• [Your goal]
Which lines of the data hold the word "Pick"? Copy all of them.

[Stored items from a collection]
# # # #

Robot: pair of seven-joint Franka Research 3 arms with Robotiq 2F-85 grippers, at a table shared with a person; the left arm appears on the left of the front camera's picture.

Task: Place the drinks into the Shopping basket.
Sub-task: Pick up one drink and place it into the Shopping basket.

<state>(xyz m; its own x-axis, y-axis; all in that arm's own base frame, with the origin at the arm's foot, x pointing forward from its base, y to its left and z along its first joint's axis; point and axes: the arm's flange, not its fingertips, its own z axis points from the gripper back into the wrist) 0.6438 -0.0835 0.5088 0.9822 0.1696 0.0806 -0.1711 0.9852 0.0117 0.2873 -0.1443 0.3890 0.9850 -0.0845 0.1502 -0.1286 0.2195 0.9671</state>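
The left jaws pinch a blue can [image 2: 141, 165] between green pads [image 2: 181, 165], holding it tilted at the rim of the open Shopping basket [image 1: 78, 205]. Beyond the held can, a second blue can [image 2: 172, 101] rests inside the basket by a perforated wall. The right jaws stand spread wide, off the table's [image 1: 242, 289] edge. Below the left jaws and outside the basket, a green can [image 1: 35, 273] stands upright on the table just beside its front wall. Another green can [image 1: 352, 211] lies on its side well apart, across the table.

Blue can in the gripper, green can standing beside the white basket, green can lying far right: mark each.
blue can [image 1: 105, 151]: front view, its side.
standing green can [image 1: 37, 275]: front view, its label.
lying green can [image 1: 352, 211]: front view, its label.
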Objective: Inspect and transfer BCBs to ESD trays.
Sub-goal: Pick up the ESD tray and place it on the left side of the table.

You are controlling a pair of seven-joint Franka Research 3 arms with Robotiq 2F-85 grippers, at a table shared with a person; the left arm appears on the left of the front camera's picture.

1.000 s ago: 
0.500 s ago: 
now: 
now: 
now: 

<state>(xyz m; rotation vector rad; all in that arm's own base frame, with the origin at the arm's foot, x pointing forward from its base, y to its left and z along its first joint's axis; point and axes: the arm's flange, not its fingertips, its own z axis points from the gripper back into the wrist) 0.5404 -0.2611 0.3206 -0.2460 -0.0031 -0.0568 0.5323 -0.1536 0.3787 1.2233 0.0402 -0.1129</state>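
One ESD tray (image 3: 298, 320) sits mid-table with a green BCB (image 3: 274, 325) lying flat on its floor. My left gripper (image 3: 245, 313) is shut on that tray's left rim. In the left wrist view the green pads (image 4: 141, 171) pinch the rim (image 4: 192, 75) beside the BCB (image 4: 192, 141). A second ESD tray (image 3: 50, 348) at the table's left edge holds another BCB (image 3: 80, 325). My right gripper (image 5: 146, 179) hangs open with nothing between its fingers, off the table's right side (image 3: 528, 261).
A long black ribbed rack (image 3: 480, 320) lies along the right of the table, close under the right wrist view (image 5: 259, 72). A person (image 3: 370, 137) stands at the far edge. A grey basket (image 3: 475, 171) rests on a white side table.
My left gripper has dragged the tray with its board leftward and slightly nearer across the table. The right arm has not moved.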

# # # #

• [Reply]
Sub-task: Pick up one drink and place it into the Shopping basket.
Sub-goal: Pick up the ESD tray and place it on the left side of the table.

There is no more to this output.